Sofrendo de uma cirrose que
o fez passar por inúmeras hemorragias e três comas, o cantor ainda mantinha a obsessão
por provar que, ao contrário da
fama, nunca fora informante da
ditadura.
Escrita pelo jornalista Ricardo Alexandre, a biografia "Nem
Vem que Não Tem - A Vida e o
Veneno de Wilson Simonal" leva o leitor a acreditar nessa inocência alegada pelo músico.
O livro desembaraça um tenebroso novelo de acontecimentos que o tornaram -de
um dos artistas mais populares
do país na segunda metade dos
anos 60- um completo proscrito da nossa "cultura oficial" a
partir da década seguinte.
O autor contabiliza ter feito
mais de 300 entrevistas com
cerca de cem personagens. Recorreu a documentos inéditos,
correspondências particulares
do artista e materiais do Dops.
Um desses -uma solicitação
por escrito de Zonildo Castello
Branco, diretor do Dops em
1971, ao "Senhor Chefe do Serviço de Buscas" (veja no quadro
à esq.)- tem papel central na
narrativa. Ele flagra o exato
momento em que Simonal perdeu, sem possíveis recuperações, o controle sobre sua vida.
Desconfiado de que o ex-funcionário Raphael Viviani roubara sua empresa, Simonal encomendou a policiais do Dops
uma "confissão" -o que foi
conseguido à base de tortura
nas dependências do próprio
órgão de repressão do governo.
O músico conhecia os agentes do Dops há dois anos, desde
que havia deposto, como suspeito, a respeito da presença de
uma bandeira soviética no cenário de um show (à esq.).

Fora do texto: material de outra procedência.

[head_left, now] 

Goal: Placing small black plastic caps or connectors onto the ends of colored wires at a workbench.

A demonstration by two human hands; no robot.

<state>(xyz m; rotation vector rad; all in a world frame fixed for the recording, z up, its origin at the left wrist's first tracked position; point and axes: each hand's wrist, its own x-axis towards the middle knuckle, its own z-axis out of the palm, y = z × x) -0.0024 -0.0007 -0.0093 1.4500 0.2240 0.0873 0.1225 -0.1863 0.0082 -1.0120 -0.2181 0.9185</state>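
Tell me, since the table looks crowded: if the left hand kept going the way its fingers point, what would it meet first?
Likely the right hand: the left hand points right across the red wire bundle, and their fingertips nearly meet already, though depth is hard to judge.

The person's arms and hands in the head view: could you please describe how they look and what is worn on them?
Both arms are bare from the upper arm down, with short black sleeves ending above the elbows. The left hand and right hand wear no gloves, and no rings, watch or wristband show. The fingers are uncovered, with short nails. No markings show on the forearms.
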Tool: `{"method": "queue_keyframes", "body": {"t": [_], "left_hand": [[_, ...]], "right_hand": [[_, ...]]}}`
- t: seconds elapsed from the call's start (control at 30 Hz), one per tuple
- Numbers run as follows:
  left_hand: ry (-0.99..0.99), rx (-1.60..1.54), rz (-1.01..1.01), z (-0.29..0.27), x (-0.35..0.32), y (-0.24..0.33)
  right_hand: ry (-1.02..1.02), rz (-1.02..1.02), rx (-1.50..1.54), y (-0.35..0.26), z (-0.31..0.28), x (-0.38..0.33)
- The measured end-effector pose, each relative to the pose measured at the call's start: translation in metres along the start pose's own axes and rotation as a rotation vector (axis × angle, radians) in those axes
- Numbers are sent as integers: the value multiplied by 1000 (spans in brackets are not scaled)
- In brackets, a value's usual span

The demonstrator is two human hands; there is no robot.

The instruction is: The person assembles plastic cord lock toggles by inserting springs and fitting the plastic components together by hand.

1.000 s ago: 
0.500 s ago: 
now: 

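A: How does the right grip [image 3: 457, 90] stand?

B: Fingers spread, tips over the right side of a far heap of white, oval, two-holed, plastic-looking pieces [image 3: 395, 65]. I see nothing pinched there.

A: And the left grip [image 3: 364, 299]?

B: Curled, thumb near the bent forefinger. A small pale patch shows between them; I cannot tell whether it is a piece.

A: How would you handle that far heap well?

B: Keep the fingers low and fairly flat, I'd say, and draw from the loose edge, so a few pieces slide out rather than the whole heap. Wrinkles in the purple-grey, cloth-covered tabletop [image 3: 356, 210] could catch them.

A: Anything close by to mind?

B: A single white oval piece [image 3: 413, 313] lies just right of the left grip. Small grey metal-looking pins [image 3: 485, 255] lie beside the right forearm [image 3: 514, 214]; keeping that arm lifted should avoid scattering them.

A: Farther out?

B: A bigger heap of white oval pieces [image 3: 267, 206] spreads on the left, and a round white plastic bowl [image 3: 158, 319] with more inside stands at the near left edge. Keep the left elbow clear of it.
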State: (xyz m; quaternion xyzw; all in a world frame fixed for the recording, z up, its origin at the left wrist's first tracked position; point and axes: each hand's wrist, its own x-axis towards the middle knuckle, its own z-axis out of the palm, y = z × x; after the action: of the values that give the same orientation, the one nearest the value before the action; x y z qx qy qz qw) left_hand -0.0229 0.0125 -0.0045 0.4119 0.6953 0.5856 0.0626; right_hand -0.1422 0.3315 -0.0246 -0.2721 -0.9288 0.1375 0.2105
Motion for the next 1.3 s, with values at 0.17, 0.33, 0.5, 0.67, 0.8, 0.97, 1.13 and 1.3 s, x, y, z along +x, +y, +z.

O problema é que Viviani deu
queixa do espancamento e,
quando os jornais noticiaram o
fato, os envolvidos tiveram que
se explicar. Por que um órgão
público -conhecido pelo combate aos "perigos comunistas"
que assolavam o país- havia
servido a interesses obscuros
de um astro da música?
A narrativa costurada no livro leva a crer que, para livrar
as próprias caras, os policiais
teriam improvisado uma farsa:
Viviani seria um possível terrorista denunciado por Simonal.
Para dar alguma credibilidade à história, o cantor assinou
documento em que se assumia
acostumado a "cooperar com
informações que levaram esta
seção [o Dops] a desbaratar por
diversas vezes movimentos
subversivos no meio artístico".
Começava ali seu inferno.
Ricardo afirma ter entrado
na investigação "desconfiando
de tudo". Mas, após analisar várias linhas de raciocínio que
apontavam Simonal como delator, não encontrou nenhuma
que se sustentasse até o fim.
No entanto, diz que buscou
deslocar o eixo da história do
campo político para o pessoal.
"É impossível entender as
opções do adulto Simonal sem
saber muito bem quem foi a
criança, o adolescente Wilson
Simonal de Castro", diz. "Ele
passou a vida construindo uma
biografia que pudesse redimi-lo de ter nascido negro, pobre e
feio." Foi assim até a morte.
NEM VEM QUE NÃO TEM -
A VIDA E O VENENO DE
WILSON SIMONAL
Autor: Ricardo Alexandre
Editora: Globo
Quanto: R$ 39,90 (392 págs.)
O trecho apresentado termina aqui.